> [TASK TO CARRY OUT] Print the records below exactly; all of them are needed.

> [Records drawn from a dataset]
══════════
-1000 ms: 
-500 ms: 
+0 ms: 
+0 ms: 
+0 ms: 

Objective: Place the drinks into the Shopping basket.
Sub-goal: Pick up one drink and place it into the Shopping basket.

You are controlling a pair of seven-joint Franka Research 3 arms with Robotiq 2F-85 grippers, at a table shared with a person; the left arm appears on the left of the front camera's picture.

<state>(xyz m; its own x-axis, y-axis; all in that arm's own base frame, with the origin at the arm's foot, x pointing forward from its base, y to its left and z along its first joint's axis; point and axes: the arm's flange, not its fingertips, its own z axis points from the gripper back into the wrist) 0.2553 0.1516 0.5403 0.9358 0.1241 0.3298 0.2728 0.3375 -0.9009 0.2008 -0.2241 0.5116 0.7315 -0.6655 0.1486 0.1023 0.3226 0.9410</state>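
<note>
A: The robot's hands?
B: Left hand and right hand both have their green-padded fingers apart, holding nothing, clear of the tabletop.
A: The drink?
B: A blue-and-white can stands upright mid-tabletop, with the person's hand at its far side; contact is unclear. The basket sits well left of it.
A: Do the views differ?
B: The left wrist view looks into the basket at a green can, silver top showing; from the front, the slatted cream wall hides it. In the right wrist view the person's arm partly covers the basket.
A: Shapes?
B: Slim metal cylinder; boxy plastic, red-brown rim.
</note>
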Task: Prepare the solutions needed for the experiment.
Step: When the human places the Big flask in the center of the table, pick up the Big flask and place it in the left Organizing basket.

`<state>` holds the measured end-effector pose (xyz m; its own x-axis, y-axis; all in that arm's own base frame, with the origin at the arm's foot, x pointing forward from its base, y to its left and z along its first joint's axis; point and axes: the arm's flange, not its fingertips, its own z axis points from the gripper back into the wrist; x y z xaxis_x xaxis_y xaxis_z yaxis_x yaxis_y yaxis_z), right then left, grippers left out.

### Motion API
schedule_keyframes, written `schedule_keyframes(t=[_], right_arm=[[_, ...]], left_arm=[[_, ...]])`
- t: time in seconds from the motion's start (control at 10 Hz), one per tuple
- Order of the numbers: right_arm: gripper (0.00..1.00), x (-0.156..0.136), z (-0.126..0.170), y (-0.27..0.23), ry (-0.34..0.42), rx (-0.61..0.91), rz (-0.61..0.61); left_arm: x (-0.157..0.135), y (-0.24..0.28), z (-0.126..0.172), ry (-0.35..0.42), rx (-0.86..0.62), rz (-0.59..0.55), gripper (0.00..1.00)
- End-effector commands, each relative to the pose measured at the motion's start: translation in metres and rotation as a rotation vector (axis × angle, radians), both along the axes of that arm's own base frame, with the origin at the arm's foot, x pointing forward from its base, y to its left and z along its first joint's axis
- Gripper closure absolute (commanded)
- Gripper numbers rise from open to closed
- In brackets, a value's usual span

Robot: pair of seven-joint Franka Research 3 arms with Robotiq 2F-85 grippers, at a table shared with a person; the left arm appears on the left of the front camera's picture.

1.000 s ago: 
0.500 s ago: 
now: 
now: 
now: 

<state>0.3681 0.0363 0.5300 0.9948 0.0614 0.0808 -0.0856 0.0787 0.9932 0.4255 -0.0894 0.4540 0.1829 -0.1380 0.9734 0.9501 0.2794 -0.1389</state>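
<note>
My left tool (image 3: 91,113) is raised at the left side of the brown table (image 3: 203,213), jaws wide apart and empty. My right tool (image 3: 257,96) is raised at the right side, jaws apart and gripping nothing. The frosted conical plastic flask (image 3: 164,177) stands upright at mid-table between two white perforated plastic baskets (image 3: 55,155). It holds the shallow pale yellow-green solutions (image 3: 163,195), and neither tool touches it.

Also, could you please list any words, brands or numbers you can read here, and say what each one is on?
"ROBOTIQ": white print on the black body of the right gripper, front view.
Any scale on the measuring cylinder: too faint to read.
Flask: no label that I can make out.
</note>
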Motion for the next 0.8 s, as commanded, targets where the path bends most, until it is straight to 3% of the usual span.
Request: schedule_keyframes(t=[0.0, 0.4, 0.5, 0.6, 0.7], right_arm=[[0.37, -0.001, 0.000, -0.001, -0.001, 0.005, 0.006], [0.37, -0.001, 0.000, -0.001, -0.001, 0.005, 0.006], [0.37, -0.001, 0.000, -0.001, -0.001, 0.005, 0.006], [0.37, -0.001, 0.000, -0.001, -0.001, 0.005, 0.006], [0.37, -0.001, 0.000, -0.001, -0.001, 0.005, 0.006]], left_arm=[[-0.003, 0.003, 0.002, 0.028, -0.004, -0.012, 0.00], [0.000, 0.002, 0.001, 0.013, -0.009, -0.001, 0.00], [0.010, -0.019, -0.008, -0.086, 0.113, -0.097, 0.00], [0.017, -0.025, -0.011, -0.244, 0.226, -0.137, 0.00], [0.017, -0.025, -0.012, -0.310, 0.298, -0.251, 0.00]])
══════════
> [SOLUTION FOR THIS TASK]
-1000 ms: 
-500 ms: 
+0 ms: 
+0 ms: 
+0 ms: 

Objective: Place the drinks into the Shopping basket.
Sub-goal: Pick up one drink and place it into the Shopping basket.

You are controlling a pair of seven-joint Franka Research 3 arms with Robotiq 2F-85 grippers, at a table shared with a person; the left arm appears on the left of the front camera's picture.

<state>(xyz m; its own x-axis, y-axis; all in that arm's own base frame, with the origin at the arm's foot, x pointing forward from its base, y to its left and z along its first joint's axis; point and axes: the arm's flange, not its fingertips, its own z axis points from the gripper back into the wrist) 0.2553 0.1516 0.5403 0.9358 0.1241 0.3298 0.2728 0.3375 -0.9009 0.2008 -0.2241 0.5116 0.7315 -0.6655 0.1486 0.1023 0.3226 0.9410</state>
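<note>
A: The robot's hands?
B: Left hand and right hand both have their green-padded fingers apart, holding nothing, clear of the tabletop.
A: The drink?
B: A blue-and-white can stands upright mid-tabletop, with the person's hand at its far side; contact is unclear. The basket sits well left of it.
A: Do the views differ?
B: The left wrist view looks into the basket at a green can, silver top showing; from the front, the slatted cream wall hides it. In the right wrist view the person's arm partly covers the basket.
A: Shapes?
B: Slim metal cylinder; boxy plastic, red-brown rim.
</note>
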Task: Prepare the solutions needed for the experiment.
Step: When the human places the Big flask in the center of the table, pick up the Big flask and place it in the left Organizing basket.

`<state>` holds the measured end-effector pose (xyz m; its own x-axis, y-axis; all in that arm's own base frame, with the origin at the arm's foot, x pointing forward from its base, y to its left and z along its first joint's axis; point and axes: the arm's flange, not its fingertips, its own z axis points from the gripper back into the wrist; x y z xaxis_x xaxis_y xaxis_z yaxis_x yaxis_y yaxis_z), right then left, grippers left out.

### Motion API
schedule_keyframes, written `schedule_keyframes(t=[_], right_arm=[[_, ...]], left_arm=[[_, ...]])`
- t: time in seconds from the motion's start (control at 10 Hz), one per tuple
- Order of the numbers: right_arm: gripper (0.00..1.00), x (-0.156..0.136), z (-0.126..0.170), y (-0.27..0.23), ry (-0.34..0.42), rx (-0.61..0.91), rz (-0.61..0.61); left_arm: x (-0.157..0.135), y (-0.24..0.28), z (-0.126..0.172), ry (-0.35..0.42), rx (-0.86..0.62), rz (-0.59..0.55), gripper (0.00..1.00)
- End-effector commands, each relative to the pose measured at the motion's start: translation in metres and rotation as a rotation vector (axis × angle, radians), both along the axes of that arm's own base frame, with the origin at the arm's foot, x pointing forward from its base, y to its left and z along its first joint's axis
- Gripper closure absolute (commanded)
- Gripper numbers rise from open to closed
- In brackets, a value's usual span

Robot: pair of seven-joint Franka Research 3 arms with Robotiq 2F-85 grippers, at a table shared with a person; the left arm appears on the left of the front camera's picture.

1.000 s ago: 
0.500 s ago: 
now: 
now: 
now: 

<state>0.3681 0.0363 0.5300 0.9948 0.0614 0.0808 -0.0856 0.0787 0.9932 0.4255 -0.0894 0.4540 0.1829 -0.1380 0.9734 0.9501 0.2794 -0.1389</state>
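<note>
My left tool (image 3: 91,113) is raised at the left side of the brown table (image 3: 203,213), jaws wide apart and empty. My right tool (image 3: 257,96) is raised at the right side, jaws apart and gripping nothing. The frosted conical plastic flask (image 3: 164,177) stands upright at mid-table between two white perforated plastic baskets (image 3: 55,155). It holds the shallow pale yellow-green solutions (image 3: 163,195), and neither tool touches it.

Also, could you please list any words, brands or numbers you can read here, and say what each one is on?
"ROBOTIQ": white print on the black body of the right gripper, front view.
Any scale on the measuring cylinder: too faint to read.
Flask: no label that I can make out.
</note>
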Motion for the next 0.8 s, as commanded, targets where the path bends most, until it is straight to 3% of the usual span.
Request: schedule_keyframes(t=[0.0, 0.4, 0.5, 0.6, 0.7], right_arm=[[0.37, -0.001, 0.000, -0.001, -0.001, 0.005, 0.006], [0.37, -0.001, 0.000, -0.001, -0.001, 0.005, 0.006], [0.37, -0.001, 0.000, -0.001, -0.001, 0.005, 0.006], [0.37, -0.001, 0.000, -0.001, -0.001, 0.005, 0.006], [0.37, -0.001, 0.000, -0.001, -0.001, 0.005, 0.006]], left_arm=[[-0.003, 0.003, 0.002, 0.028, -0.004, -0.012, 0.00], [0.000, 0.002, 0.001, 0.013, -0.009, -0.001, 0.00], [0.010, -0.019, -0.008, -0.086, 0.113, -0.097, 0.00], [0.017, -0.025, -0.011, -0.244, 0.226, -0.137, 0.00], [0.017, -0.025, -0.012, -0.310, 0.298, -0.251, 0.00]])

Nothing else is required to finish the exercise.